Sería fácil creer que es una novedad sustentar una historia de terror a temperaturas gélidas en un teleférico abandonado a su suerte. Pero el poder de las turbias mentes afincadas en el cine de terror, supervivencia y enajenaciones de la naturaleza siempre es más fuerte que nuestras humildes creencias.
Es así como nos encontramos con la sorprendentemente seria apuesta del creador de la saga Hatchet, con la que siempre me sentí un tanto estafada al no ser un hacha el único elemento con el que el villano aniquilaba a sus víctimas. Reparos nimios aparte, Adam Green llevaba años subsistiendo en su cine a base de muertes atroces y exageradas sin perder de vista ese humor macabro que siempre le sienta tan bien al terror en general y al slasher con tintes adolescentes (pre y post) en particular, pero en 2010 quiso darle una oportunidad a otro tipo de cine sin olvidar del todo sus propias señas de identidad. Es así como nos encontramos con Bajo cero —una Frozen que nada tiene que ver con las princesas nevadas de Disney—, donde todo se reduce a la interacción de tres jóvenes atrapados en un telesilla en una pista de ski cualquiera.

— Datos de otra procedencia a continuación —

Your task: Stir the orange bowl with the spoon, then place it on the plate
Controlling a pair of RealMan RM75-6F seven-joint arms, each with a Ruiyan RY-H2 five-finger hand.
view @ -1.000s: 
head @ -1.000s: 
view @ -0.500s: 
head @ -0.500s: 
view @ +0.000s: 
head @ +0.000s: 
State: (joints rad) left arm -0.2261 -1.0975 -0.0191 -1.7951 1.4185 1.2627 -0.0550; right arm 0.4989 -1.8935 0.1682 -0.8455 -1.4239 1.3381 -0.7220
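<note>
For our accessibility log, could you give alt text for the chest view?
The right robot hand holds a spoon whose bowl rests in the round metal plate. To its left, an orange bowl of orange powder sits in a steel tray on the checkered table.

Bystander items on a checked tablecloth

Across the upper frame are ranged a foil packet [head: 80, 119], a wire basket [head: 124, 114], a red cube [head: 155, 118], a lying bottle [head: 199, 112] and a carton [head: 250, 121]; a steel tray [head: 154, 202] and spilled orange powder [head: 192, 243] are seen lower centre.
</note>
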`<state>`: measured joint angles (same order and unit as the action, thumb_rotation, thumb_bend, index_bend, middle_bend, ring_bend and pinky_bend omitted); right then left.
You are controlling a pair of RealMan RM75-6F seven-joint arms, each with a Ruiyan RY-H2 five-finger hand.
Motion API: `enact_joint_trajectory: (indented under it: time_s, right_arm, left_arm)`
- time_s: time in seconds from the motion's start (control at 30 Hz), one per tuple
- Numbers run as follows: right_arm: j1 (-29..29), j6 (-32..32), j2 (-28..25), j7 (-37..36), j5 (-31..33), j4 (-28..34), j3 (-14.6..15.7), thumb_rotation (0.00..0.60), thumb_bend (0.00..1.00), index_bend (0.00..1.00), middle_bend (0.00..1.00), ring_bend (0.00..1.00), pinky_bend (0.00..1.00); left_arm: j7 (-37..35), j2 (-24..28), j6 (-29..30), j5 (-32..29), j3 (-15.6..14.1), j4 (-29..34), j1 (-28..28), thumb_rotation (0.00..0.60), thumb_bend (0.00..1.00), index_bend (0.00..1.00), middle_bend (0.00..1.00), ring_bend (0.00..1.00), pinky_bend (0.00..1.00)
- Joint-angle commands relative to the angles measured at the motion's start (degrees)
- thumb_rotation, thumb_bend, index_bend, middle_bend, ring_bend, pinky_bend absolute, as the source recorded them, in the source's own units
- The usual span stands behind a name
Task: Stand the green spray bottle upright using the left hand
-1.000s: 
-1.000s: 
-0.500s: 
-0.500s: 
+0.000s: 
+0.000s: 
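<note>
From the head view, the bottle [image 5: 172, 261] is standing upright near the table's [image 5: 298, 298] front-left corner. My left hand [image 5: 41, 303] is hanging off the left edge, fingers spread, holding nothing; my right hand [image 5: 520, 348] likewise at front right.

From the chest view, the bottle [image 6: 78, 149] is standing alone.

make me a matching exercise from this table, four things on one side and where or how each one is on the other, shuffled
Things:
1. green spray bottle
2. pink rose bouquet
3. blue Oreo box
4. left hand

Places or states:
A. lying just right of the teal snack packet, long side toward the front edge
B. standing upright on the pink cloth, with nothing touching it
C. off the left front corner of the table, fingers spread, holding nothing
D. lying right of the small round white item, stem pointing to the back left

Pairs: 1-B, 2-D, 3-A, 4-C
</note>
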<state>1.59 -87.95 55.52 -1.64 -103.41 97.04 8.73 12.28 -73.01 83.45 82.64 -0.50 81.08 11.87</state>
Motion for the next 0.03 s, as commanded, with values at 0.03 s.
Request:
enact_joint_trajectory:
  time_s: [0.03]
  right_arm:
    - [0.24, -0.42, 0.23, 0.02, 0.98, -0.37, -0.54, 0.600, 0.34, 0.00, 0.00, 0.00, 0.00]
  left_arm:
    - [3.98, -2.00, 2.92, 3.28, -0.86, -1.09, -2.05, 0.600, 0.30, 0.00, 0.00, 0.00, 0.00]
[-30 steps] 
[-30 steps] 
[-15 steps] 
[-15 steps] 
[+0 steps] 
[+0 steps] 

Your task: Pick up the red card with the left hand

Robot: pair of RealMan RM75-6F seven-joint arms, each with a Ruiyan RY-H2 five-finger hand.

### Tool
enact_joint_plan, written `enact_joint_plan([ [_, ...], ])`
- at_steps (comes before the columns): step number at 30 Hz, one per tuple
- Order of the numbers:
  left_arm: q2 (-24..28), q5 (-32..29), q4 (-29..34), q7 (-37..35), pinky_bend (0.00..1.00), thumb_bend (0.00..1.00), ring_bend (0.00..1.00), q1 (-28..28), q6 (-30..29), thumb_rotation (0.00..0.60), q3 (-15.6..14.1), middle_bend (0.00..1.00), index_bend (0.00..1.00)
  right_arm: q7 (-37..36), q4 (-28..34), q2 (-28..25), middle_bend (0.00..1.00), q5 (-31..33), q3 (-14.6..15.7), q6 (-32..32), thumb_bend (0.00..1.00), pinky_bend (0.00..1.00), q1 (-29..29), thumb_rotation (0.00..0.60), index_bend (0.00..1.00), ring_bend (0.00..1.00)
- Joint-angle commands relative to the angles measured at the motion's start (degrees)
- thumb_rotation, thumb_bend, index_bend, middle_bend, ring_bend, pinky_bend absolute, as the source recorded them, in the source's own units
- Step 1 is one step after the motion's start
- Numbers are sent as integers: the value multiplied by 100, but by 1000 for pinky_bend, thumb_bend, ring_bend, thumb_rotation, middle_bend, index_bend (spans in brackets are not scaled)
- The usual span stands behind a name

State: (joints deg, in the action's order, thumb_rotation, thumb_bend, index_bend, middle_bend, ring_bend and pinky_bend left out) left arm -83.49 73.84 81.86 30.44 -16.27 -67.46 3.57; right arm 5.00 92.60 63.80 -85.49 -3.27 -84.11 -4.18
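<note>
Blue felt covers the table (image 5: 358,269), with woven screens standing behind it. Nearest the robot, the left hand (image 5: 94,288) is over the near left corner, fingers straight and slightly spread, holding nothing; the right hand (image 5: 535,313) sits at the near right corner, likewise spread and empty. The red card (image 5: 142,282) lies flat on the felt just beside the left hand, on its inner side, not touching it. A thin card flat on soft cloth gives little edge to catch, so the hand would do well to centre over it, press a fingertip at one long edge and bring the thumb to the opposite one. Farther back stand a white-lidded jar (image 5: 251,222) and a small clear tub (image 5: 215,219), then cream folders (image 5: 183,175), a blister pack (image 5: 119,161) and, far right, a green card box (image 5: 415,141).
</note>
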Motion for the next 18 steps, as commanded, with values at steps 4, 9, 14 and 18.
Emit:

Un poco de música irreverente de la época, un plano general del inmenso paisaje blanco que les rodea y una pequeña presentación de nuestros tres protagonistas basta para invitarnos a pensar en una de esas películas que Kevin Williamson escribía a finales de los 90, cuya esencia no ha desaparecido del todo cuando nos encontramos con una historia donde jóvenes guapos, simpáticos (o no) y atrevidos se enfrentan inocentemente a una muerte segura e inesperada.
La premisa es sencilla, dos amigos de la infancia y la novia de uno de ellos quieren esquiar un domingo invernal en una estación cercana a su universidad, y su objetivo principal es subir a la cima de la montaña camelando a quien maneja los hilos (literalmente) del telesilla. Siguiendo esa norma de guapos, ágiles en sus conversaciones y con mucho morro, durante un dilatado tiempo nos relajamos entre nieve con ellos y asociamos todo tipo de clichés a cada uno de los individuos. Salto a, como todos esperábamos, una situación de peligro inminente que cualquier madre subrayaría con un “para qué van, si es que es culpa de ellos por subirse ahí”.
Green coloca a tres muchachos sobre un telesilla, elimina cualquier posibilidad de comunicación y simula todo tipo de peligros, tanto meteorológicos como mecánicos, sin olvidar los propios del entorno, obligándoles a relacionarse con sus propios miedos y con los ajenos en este mínimo espacio, sin que haya tiempo para que el espectador se aburra ni por asomo. Todo un logro para Adam Green, que sabe combinar en este Bajo cero la estupidez supina del humano en situaciones extremas con un poco de sensibilidad. Esta viene con una impertinente música lacrimógena que en cuanto comienza anuncia como si se tratase de un megáfono que alguno de los personajes va a sincerarse con cualquier típica neura de estudiante norteamericano universitario, poca chicha y mucho sofoco, pero lo importante no es tanto su absurdo sufrimiento, sino que no sobrepasa en ningún momento el tono elegido para la película.
Como buen fan del género, Green no se olvida de roturas exageradas, mutilaciones hipersangrantes y otros derroteros propios de decisiones poco meditadas con resoluciones extremas que animan y descongestionan el drama de encontrarse atrapados y sin una salida fácil. También se emplea con ganas en los diálogos de los amigos, con pequeñas pullas, joviales risas y la ya citada lágrima fácil, siempre recordándonos cuál es la distancia a la que se encuentra el suelo o el telesilla más próximo. Son los únicos elementos que necesita, ni un ‹flashback› de relleno, ni un teléfono que conecte con el exterior, tres actores y muchos juegos de cámara para alimentar el sugestivo desastre.
Conectar o no con ellos ya depende de la implicación del ávido espectador, si es de los que quieren una solución rápida o de los que acuden a este tipo de películas con la necesidad de odiar a todo el mundo y desear profundamente su muerte, pero ya sea para unas risas por la ineptitud lógica de los inesperados héroes de hielo, o para sufrir un poco poniéndose en el lugar de los jóvenes acuciados por un claustrofóbico percance a cielo abierto —paradoja mediante—, Bajo cero es una resultona propuesta para una tarde de catástrofes que busca dar cierta dignidad a la víctima, y no sólo subrayar un tonto destino final o un lacrimógeno drama. Las medias tintas salvarán tu sesión cinéfila. Prometido.